Помолчали? Хорошо. Пойдем дальше.
Надо заметить, что подобные разного рода длительности, долгое делание и, в особенности та специфическое состояние, связанное с долгой оккупацией духа, сознания, воли и просто ежедневного обихода продолжительным писательским актом, о которым и повествовалось выше, это долгое плавание с покачиванием на всхлипывающих волнах, покрывающих весь простор, вплоть до зримого и умозримого горизонта, в пределах большого смысла и времени вполне может совпасть с ритмами и пульсациями Вселенной, мощных напряженных полей, неведомых измерений и временных векторов, сокрытых от рационального, поверхностно сканирующего взора. А, может быть, все и не так. Все проще и явнее. Но, скорее всего, все-таки, так. Я подозреваю, что именно таким, а не иным образом.
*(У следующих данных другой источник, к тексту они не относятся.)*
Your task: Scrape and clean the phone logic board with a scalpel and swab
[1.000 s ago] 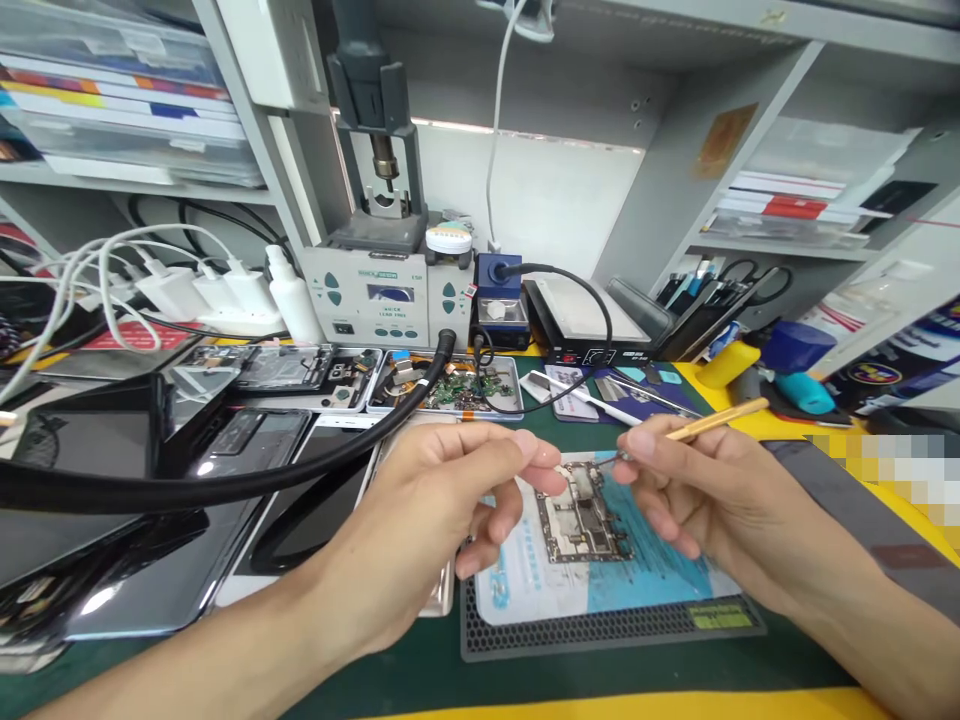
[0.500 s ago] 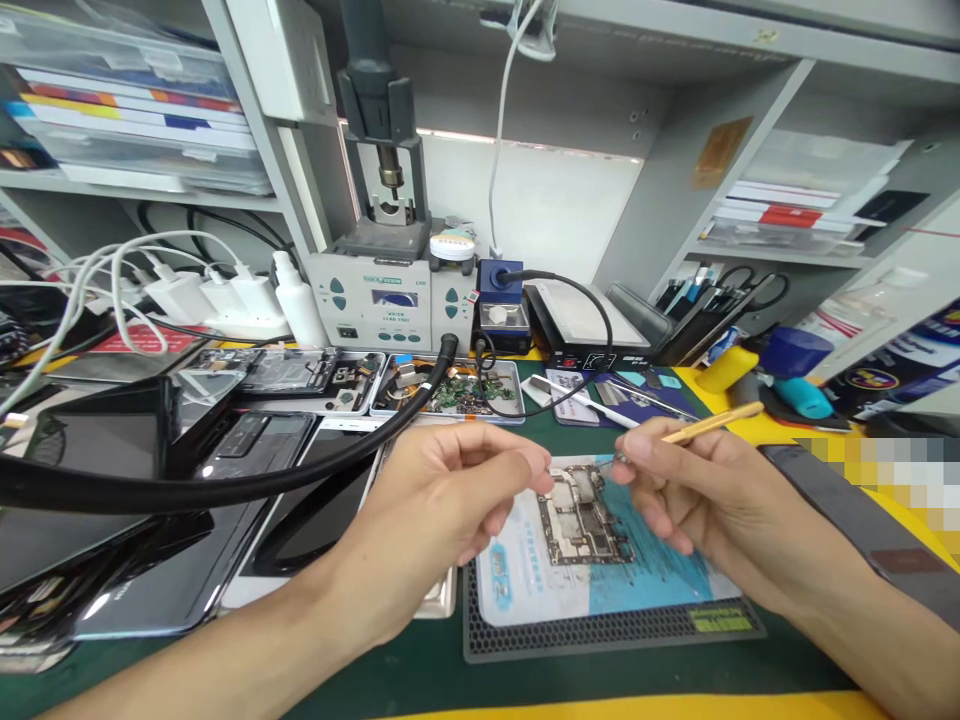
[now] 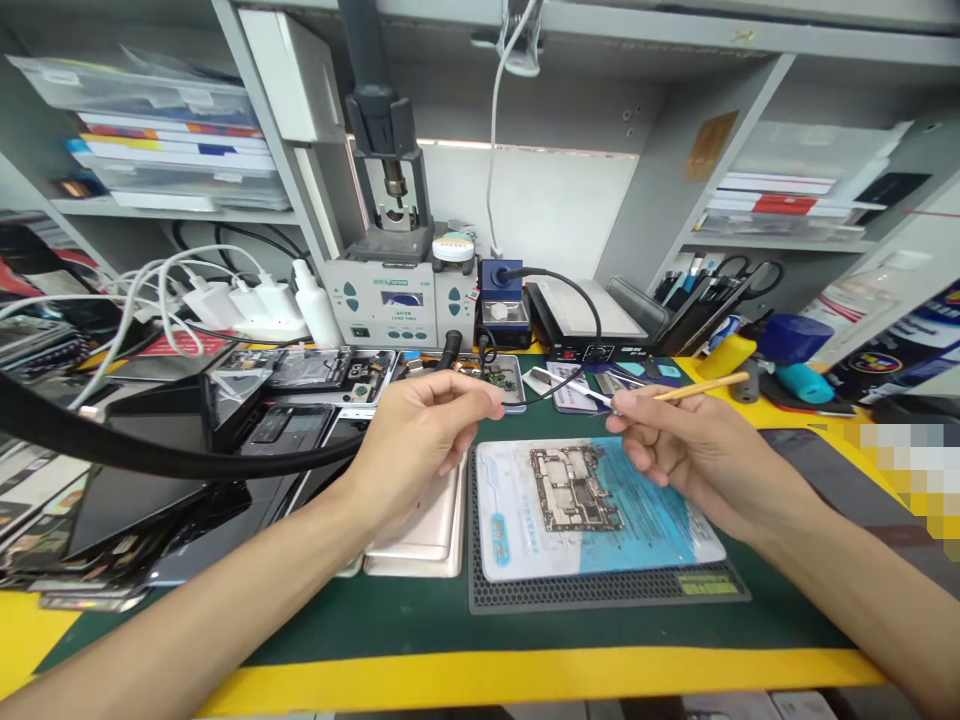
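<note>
A bare phone circuit board lies on a white and blue mat near the table's front. My right hand hovers above the mat's far right part, shut on gold tweezers whose tips point left. My left hand hangs above the mat's left edge with its fingers curled and thumb against forefinger; I cannot tell whether anything is pinched between them. A pale phone back lies under that hand.
A hot-air rework station stands at the back, its thick black hose sweeping across the left. Several opened phones and a parts tray lie left and centre. Chargers with white cables, a black heating plate and tool holders line the rear.
Both hands have drawn back from the board and moved farther from the camera, the left one to the left. The view has pulled back, and the whole board now shows.
</note>
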A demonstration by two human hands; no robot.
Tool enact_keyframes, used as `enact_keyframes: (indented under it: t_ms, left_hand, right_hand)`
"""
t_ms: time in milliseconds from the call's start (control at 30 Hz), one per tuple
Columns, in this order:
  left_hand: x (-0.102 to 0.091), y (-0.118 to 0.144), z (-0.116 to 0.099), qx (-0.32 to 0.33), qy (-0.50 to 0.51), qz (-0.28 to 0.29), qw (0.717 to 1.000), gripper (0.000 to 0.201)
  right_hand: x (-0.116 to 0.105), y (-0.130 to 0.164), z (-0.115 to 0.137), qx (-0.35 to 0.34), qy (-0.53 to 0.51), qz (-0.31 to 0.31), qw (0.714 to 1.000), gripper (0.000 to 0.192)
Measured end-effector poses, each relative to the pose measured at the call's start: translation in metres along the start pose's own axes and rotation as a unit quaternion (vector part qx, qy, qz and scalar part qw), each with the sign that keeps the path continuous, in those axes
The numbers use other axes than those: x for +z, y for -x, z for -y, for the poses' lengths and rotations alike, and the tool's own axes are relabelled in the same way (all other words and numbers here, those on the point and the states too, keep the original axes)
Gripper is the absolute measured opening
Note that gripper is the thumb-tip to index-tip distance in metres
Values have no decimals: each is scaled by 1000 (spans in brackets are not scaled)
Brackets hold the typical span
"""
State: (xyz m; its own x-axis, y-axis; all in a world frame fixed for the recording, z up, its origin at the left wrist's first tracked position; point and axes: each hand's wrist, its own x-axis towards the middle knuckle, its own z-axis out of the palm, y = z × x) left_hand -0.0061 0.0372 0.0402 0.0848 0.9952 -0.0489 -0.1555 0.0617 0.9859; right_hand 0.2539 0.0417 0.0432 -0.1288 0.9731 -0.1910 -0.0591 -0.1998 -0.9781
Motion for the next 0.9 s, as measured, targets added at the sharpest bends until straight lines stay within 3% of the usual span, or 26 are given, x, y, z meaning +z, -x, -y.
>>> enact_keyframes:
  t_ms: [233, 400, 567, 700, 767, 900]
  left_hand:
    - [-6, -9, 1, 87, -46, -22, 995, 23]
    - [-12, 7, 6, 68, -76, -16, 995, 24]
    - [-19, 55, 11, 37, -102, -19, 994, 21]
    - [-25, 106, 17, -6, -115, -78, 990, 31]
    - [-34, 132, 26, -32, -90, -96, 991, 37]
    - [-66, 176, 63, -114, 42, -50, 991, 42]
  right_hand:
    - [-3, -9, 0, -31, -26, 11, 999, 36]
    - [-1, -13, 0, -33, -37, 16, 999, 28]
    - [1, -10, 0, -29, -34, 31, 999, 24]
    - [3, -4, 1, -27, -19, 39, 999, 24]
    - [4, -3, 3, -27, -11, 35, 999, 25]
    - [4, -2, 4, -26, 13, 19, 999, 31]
И прошлые большие писатели с их развернутыми, разветвляющимися романами и были выходом этих мировых ритмов, помимо всяких там социальных, психологических и эстетических откровений, которые тоже, в свою очередь, несли на себе печать и отражение этих ритмов на пространстве дышащей и подрагивающей антропологии. Сейчас мы не вдаемся в подробности различий, различения и сложности взаимоотношений конкретно-исторически являемых, запечатлеваемых в этой самой изменяющейся антропологии изменяемых ритмов с ритмами вечными и неизменяемыми. Ну, может быть, тоже изменяемыми, но в пределах человеческого времени ощущаемыми как вечные. Во всяком случае, только таким образом могущими быть воспринятыми в пределах нынешней антропологии. Это очень интересный вопрос, но впрямую не относящийся к обсуждаемой здесь проблеме грамматик, длительного делания и феноменологии творческого существования. Хотелось бы, конечно, порассуждать на эту тему. Ой, как хотелось бы! Да, вот, нельзя! Не разрешают. Вы сами и не разрешаете. И правы. Правы, а то вся эта писанина разрастется до невероятных пределов, не оправдываемая уже даже и рассуждениями о всем долгодлящемся. Вы правы, что не позволяете. Или позволяете? А? Позволяете? Но нет, я сам себе не позволяю. Я сам полагаю запрет и предлагаю себе продолжать в строго заданных тематических и жанровых рамках — Предуведомление к грамматикам.
О, Господи! Эти долгие блаженные и мучительные сидения романистов за писанием своих нескончаемых романов и последующее подобное же, подобообразное же сидение за ними читателя, воспроизводящего все это в своем невообразимом сознании! Да — это нечто неземное! Увы, поэтам подобное не дано. Им дано многое другое, но не это. А мы ведем разговор именно об этом, так что другое нам ни к чему. Сейчас ни к чему. А вообще-то я не прочь об этом порассуждать. Прямо невероятно как зол до подобного рода рассуждений и спекуляций. Но сейчас о другом. Сейчас о том, что поэтам, особенно в их романтическом образе, ныне воспринимаемом все еще как именно генеральный тип поэта и поэтического поведения, гениям, обреченным на лихорадочный, горячечный темп существования, определяющий непредсказуемость встреч с высшим духом, инспирацией, вдохновением, переполняющем все их существо, не даны эти пространства длительного и почти гипнотического состояния. Опустошения, испытываемые ими, после очередной вспышки их гения и до следующей, в ожидании следующей наркотической встряски, весьма глубоки. Понятно, мы описываем общий, генеральный случай, оставляя в стороне многочисленные примеры счастливого и жизнерадостного существования многих тружеников поэтического пера. Многих даже удачливых, очень удачливых. Способных и талантливых. Невероятно талантливых. Но в пространстве нашего правильного рассуждения — они неправильные. И потому для нас как бы и не существуют. А если и существуют, то лишь в те редкие моменты и в том специфическом модусе истинно нами определяемого истинного поэта, которые со стороны за завесой жизненного обихода просто не различаемы. Но нам-то, вооруженным тематической страстью и идеологической зоркостью сразу бросается в глаза. Мы сразу же это видим и отмечаем для себя как истинное и основное, ими самими в себе неподозреваемое, а если и замечаемое, то как мучительное, но неизбежное, при таком роде жизни, замутнение радости бытия.
Это все так. Но мы все-таки не об этих. Мы о тех, кто составляет когорту именно поэтов именно в поэтическом смысле именно для осмысления феномена поэтической экзистенции в отличие от романистской. Пусть оно не так уж и явно, особенно в наше время. Но раньше уж точно было так, тому примером судьбы многих поэтических гениев. К их примеру мы отсылаем и светлой памяти посвящаем наше рассуждение.